## Assigned task:
Give again, unaltered, the lines of the listing below that run from the line having "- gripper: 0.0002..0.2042" through the line having "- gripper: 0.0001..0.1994".

## Given information:
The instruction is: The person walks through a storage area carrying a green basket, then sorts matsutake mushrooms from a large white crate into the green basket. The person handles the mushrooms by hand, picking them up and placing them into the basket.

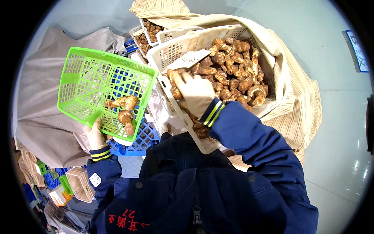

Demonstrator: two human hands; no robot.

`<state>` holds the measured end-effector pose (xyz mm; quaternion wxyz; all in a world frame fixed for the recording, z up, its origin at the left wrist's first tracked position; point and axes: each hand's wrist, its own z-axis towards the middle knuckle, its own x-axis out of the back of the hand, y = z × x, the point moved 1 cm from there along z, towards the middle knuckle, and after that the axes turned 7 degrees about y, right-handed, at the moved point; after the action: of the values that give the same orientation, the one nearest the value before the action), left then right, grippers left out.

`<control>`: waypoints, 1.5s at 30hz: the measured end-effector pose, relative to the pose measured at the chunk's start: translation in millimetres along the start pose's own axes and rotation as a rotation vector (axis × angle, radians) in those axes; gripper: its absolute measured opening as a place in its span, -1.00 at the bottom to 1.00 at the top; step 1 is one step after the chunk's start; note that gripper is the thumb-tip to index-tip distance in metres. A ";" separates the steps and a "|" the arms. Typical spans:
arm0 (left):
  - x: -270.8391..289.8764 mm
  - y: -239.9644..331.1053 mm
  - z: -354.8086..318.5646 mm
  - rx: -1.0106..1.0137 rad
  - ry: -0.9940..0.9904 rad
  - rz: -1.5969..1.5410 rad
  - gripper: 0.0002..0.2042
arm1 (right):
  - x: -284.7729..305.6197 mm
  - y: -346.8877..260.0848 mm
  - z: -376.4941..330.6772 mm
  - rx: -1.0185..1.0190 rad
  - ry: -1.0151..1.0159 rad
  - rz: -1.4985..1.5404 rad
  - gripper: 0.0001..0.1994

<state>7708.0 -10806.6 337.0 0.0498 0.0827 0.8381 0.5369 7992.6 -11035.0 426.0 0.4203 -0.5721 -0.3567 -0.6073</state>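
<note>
My left hand (95, 134), in a pale glove, grips the near rim of a bright green plastic basket (80, 76), which is tilted. Inside the basket lie two thick-stemmed brown mushrooms (125, 121). To the right, a large white plastic crate (171, 50) is filled with many similar brown mushrooms (233, 66). My right hand (196, 93), also gloved, reaches into the crate's left side, its fingers curled around a mushroom (176, 93) whose stem end is partly hidden. Just beyond the fingers, a white paper slip (189, 59) with handwriting lies on the mushrooms.
A striped beige cloth (296, 85) drapes over the crate's right and far sides. Behind stands another white crate of mushrooms (150, 33). Grey sheeting (43, 93) covers things at left. A blue plastic crate (140, 140) sits below the basket; stacked baskets (80, 183) stand lower left.
</note>
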 end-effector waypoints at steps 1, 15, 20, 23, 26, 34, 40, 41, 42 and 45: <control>-4.9 3.9 0.2 0.019 -0.018 0.019 -0.74 | -0.7 -4.1 -1.3 0.038 0.071 -0.052 -0.37; 1.6 -17.7 14.9 -0.062 0.049 -0.077 -0.74 | 33.5 96.6 -40.0 -0.476 -0.281 2.202 -0.22; 2.1 -16.1 21.4 -0.027 -0.024 -0.068 -0.73 | 29.5 94.2 -45.6 -0.430 -0.273 2.290 -0.43; 2.6 -10.9 20.1 -0.012 -0.021 -0.049 -0.75 | 24.9 85.9 -42.8 -0.569 -0.147 2.253 -0.54; 0.1 -12.4 18.3 -0.066 0.098 -0.069 -0.79 | 20.8 91.4 -47.0 -0.617 -0.011 2.055 -0.60; -0.3 -8.8 13.4 -0.054 0.074 -0.094 -0.78 | 61.5 135.5 -59.0 -0.656 0.057 0.518 -0.70; 10.0 -9.2 14.3 0.008 0.043 -0.044 -0.74 | 70.1 113.9 -44.6 -0.123 0.349 0.064 -0.62; 7.3 -7.3 15.5 0.008 0.032 -0.033 -0.74 | 64.5 107.2 -43.5 -0.136 0.265 0.231 -0.66; 4.2 -6.0 16.4 0.007 0.021 -0.023 -0.73 | 58.0 99.9 -42.9 -0.218 0.133 0.278 -0.68; -6.4 -5.1 12.3 -0.057 0.078 -0.093 -0.77 | 32.2 99.0 -44.8 -0.201 -0.037 0.306 -0.73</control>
<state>7716.0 -10798.9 327.2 0.0443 0.0212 0.8268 0.5604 8066.1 -11118.1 449.2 0.4419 -0.6698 -0.2104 -0.5584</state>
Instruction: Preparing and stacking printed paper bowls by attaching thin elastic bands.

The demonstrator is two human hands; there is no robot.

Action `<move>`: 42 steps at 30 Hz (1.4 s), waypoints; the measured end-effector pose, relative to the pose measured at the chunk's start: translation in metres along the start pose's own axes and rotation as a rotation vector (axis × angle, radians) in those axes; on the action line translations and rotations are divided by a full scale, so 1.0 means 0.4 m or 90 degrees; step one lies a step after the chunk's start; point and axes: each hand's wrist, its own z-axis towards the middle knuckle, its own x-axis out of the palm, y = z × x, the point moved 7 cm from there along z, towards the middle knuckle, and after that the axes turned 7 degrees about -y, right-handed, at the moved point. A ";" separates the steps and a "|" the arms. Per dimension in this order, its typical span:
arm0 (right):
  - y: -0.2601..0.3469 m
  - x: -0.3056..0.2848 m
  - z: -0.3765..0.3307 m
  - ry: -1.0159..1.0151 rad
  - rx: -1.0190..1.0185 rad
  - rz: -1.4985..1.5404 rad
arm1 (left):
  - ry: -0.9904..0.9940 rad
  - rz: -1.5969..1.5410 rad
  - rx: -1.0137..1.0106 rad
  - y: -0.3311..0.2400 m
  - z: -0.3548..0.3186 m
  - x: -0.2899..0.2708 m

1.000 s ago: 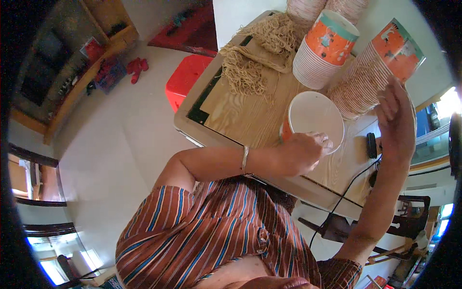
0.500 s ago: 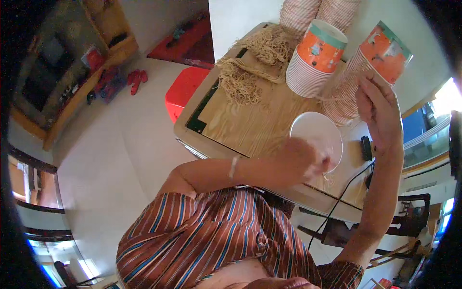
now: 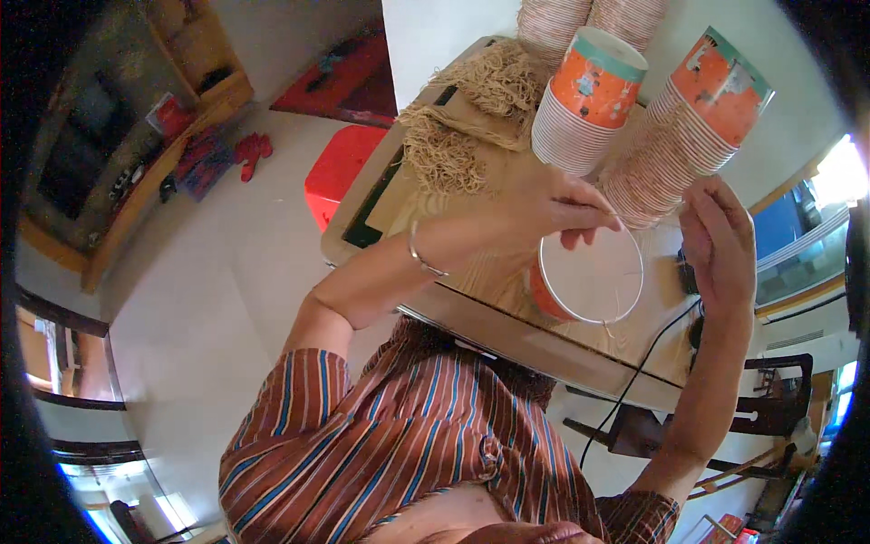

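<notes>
Cup [image 3: 589, 276] sat upright on the wooden counter [image 3: 471, 272], orange outside and white inside, close to the near edge and just below two leaning stacks of paper cups. The left hand [image 3: 553, 204] hovered right over its far rim, fingers pinched together on what looked like a thin string stretched across the cup's mouth. The right hand [image 3: 720, 240] was raised beside the cup, palm open and fingers spread, flat against the base of the right stack [image 3: 684, 136]; it gripped nothing. The left stack [image 3: 584, 95] stood just behind the left hand. Bundles of tan string [image 3: 462, 118] lay in loose heaps at the far end of the counter, well apart from the cup. A black cable [image 3: 634, 381] hung over the near edge, and a red stool [image 3: 340, 172] sat on the floor to the left.
</notes>
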 end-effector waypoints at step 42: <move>-0.212 0.113 -0.087 -0.010 0.075 -0.087 | -0.165 0.792 0.368 -0.071 -0.044 -0.067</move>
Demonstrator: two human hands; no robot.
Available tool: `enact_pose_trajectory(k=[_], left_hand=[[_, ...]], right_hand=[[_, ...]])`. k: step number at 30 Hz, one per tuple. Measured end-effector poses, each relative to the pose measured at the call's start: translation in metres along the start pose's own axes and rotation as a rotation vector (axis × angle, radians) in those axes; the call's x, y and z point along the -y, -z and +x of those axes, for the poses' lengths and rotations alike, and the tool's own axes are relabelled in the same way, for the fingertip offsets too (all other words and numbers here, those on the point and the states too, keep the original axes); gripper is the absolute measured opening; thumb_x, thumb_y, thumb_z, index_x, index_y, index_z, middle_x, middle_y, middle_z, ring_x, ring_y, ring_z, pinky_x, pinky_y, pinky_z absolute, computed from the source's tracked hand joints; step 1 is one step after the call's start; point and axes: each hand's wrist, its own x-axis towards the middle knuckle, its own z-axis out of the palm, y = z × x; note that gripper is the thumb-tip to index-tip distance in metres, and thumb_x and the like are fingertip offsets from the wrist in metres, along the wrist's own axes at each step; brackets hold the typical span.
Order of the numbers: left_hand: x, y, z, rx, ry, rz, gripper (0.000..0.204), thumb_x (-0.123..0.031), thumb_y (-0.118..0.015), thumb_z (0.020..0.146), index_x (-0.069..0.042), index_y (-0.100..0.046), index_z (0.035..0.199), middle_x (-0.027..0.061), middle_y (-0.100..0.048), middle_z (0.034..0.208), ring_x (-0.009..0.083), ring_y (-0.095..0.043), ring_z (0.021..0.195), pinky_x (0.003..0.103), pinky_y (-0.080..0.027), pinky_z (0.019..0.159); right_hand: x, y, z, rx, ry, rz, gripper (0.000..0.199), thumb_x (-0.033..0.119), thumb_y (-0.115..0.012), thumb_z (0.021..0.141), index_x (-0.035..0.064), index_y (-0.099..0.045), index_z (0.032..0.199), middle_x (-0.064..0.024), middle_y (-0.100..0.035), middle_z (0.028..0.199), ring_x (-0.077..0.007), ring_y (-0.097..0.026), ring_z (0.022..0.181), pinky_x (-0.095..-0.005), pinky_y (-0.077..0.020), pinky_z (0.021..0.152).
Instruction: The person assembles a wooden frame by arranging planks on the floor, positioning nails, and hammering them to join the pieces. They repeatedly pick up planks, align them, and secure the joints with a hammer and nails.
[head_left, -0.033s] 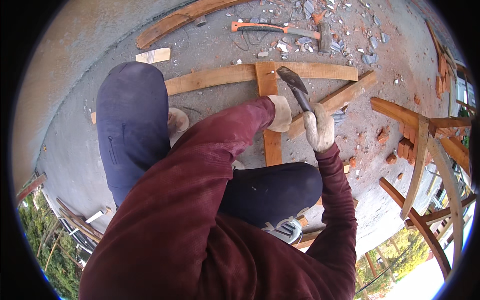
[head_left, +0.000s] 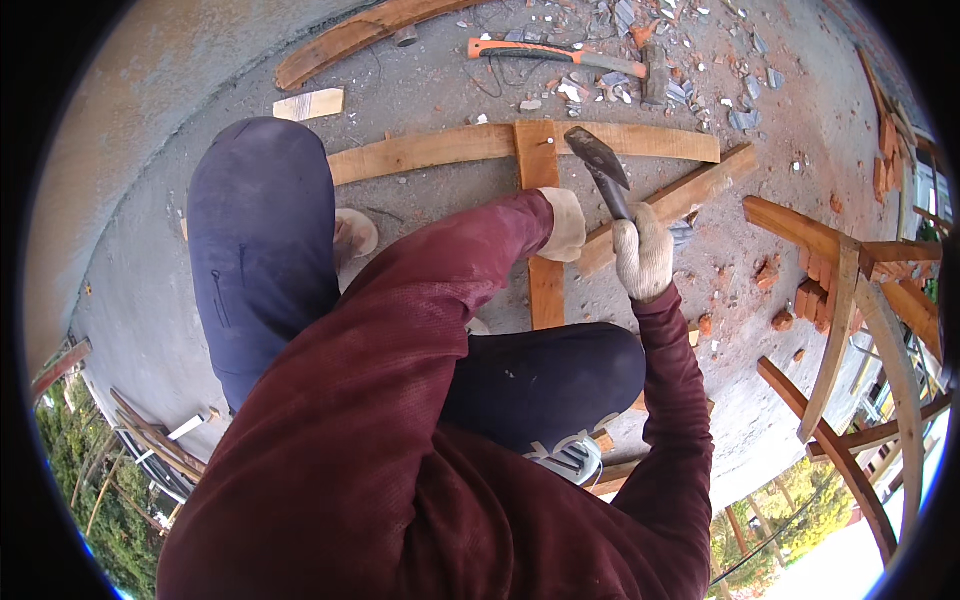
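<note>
My gloved right hand [head_left: 643,255] is wrapped round the handle of a hammer [head_left: 598,160], whose dark head hangs just right of a board crossing. At that crossing, a short wooden board [head_left: 545,290] lies over a long wooden plank [head_left: 430,150]. A small pale nail head [head_left: 550,141] shows near the top of the short board. My gloved left hand [head_left: 565,226] is closed at the right edge of the short board, below the nail; its fingertips are hidden. Another plank [head_left: 700,185] slants off to the right from beside this hand.
Beyond the boards lies a sledgehammer [head_left: 560,54] with an orange and black handle, near broken tile pieces [head_left: 690,90]. A thick timber [head_left: 350,45] and a small wood offcut [head_left: 310,104] lie far left. On the right stand wooden frames [head_left: 845,330] and bricks [head_left: 812,300].
The hammer head has shifted slightly right and tilted a little. My left hand stays at the board. The whole view has moved very slightly.
</note>
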Motion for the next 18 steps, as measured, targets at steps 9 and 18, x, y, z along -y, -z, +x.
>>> enact_pose_trajectory(k=[9, 18], left_hand=[[0.005, 0.009, 0.007, 0.062, 0.074, -0.109, 0.017, -0.022, -0.063, 0.089, -0.017, -0.079, 0.086, 0.0014, -0.078, 0.085, 0.0249, -0.077, 0.085, 0.044, -0.060, 0.067], [0.005, 0.002, 0.004, 0.070, 0.074, -0.137, 0.016, -0.022, -0.063, 0.089, -0.016, -0.079, 0.090, 0.0028, -0.079, 0.089, 0.0272, -0.077, 0.090, 0.044, -0.061, 0.072]], right_hand=[[-0.044, -0.012, 0.017, 0.052, -0.004, -0.125, 0.042, 0.040, -0.055, 0.107, 0.0002, -0.063, 0.099, -0.0111, -0.057, 0.066, -0.0216, -0.061, 0.060, -0.0369, -0.0459, 0.055], [0.045, -0.003, 0.031, -0.318, 0.274, 0.896, 0.059, 0.058, -0.052, 0.104, 0.0009, -0.062, 0.094, -0.0079, -0.058, 0.065, -0.0198, -0.054, 0.050, -0.0346, -0.0422, 0.045]])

## Task solution:
  - gripper: 0.0002..0.2042
arm1 (right):
  - x: -284.7729..305.6197 mm
  - y: -346.8877..260.0848 mm
  - z: -376.4941..330.6772 mm
  - rx: -1.0185..1.0190 rad
  - ry: -1.0151..1.0159 rad
  - rz: -1.4985..1.5404 rad
  - gripper: 0.0001..0.1994

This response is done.